Daniel Kokotajlo comments on NTK/GP Models of Neural Nets Can’t Learn Features

Daniel Kokotajlo 7 May 2021 10:55 UTC
LW: 2 AF: 2
AF
Feature learning requires the intermediate neurons to adapt to structures in the data that are relevant to the task being learned, but in the NTK limit the intermediate neurons’ functions don’t change at all.
Any meaningful function like a ‘car detector’ would need to be there at initialization—extremely unlikely for functions of any complexity.
I used to think it would be extremely unlikely for a randomly initialized neural net to contain a subnetwork that performs just as well as the entire neural net does after training. But the multi-prize lottery ticket results seem to show just that. So now I don’t know what to think when it comes to what sorts of things are likely or unlikely when it comes to this stuff. In particular, is it really so unlikely that ‘car detector’ functions really do exist somewhere in the random jumble of a sufficiently big randomly initialized NN? Or maybe they don’t exist right away, but with very slight tweaks they do?
- interstice 7 May 2021 18:52 UTC
  3 points
  Parent
  They would exist in a sufficiently big random NN, but their density would be extremely low I think. Like, if you train a normal neural net with a 15000 neurons and then there’s a car detector, the density of car detectors is now 1/15000. Whereas I think the density at initialization is probably more like 1/2^50 or something like that(numbers completely made up), so they’d have a negligible effect on the NTK’s learning ability(‘slight tweaks’ can’t happen in the NTK regime since no intermediate functions change by definition)
  A difference with the pruning case is that the number of possible prunings increases exponentially with the number of neurons but the number of neurons is linear.
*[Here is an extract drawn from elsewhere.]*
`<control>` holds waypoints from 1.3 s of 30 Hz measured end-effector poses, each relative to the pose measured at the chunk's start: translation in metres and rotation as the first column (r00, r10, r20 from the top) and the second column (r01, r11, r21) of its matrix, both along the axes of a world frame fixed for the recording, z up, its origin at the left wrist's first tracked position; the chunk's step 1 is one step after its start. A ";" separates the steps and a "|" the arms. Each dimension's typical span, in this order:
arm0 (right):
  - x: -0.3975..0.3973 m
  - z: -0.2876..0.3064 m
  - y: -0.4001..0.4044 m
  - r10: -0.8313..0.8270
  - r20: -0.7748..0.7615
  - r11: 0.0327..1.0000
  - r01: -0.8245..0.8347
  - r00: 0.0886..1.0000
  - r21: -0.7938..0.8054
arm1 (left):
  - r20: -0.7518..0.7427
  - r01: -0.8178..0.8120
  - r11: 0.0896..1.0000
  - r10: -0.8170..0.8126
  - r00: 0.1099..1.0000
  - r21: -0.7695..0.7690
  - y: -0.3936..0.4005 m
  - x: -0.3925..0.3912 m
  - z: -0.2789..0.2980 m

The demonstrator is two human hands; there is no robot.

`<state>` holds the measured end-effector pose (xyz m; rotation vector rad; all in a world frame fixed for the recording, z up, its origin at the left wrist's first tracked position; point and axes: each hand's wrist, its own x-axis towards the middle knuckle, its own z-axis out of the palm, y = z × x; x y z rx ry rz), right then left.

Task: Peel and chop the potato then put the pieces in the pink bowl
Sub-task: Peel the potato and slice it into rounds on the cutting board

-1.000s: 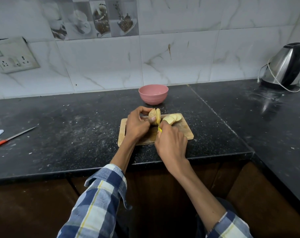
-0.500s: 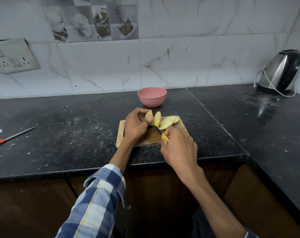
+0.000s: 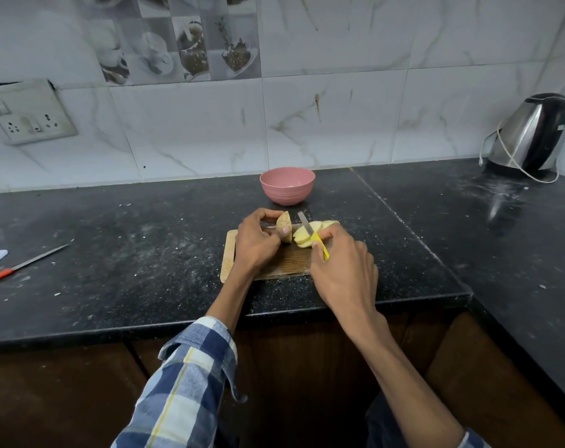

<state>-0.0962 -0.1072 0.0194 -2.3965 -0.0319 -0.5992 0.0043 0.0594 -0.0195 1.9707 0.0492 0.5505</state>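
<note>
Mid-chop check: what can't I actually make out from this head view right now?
- Knife handle: mostly inside the right hand.
- Potato end: the left hand covers its near side.
- Pink bowl: its bottom is hidden by the near rim.
- Orange-handled knife: cut off at the left edge.

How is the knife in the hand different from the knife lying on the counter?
The yellow-handled knife is held by the right hand over the cutting board; the orange-handled knife lies untouched far left on the counter. The orange one's blade looks longer. Both have slim metal blades.
</note>
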 end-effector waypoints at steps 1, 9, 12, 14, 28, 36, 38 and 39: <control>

My take on the LTH is that pruning is basically just a weird way of doing optimization so it’s not that surprising you can get good performance.
  - johnswentworth 7 May 2021 19:05 UTC
    4 points
    Parent
    My take on the LTH is that pruning is basically just a weird way of doing optimization so it’s not that surprising you can get good performance.
    +1 to this in particular; I think this is the main point Daniel (and many people like Daniel) are missing here. There’s a very big difference between “car detector functions exist somewhere in the random jumble of a sufficiently big randomly initialized NN” vs “the net can be pruned to yield a car detector function”, and the LTH papers show the latter.
    - Daniel Kokotajlo 10 May 2021 10:52 UTC
      4 points
      Parent
      I think I get this distinction; I realize the NN papers show the latter; I guess our disagreement is about how big a deal / how surprising this is.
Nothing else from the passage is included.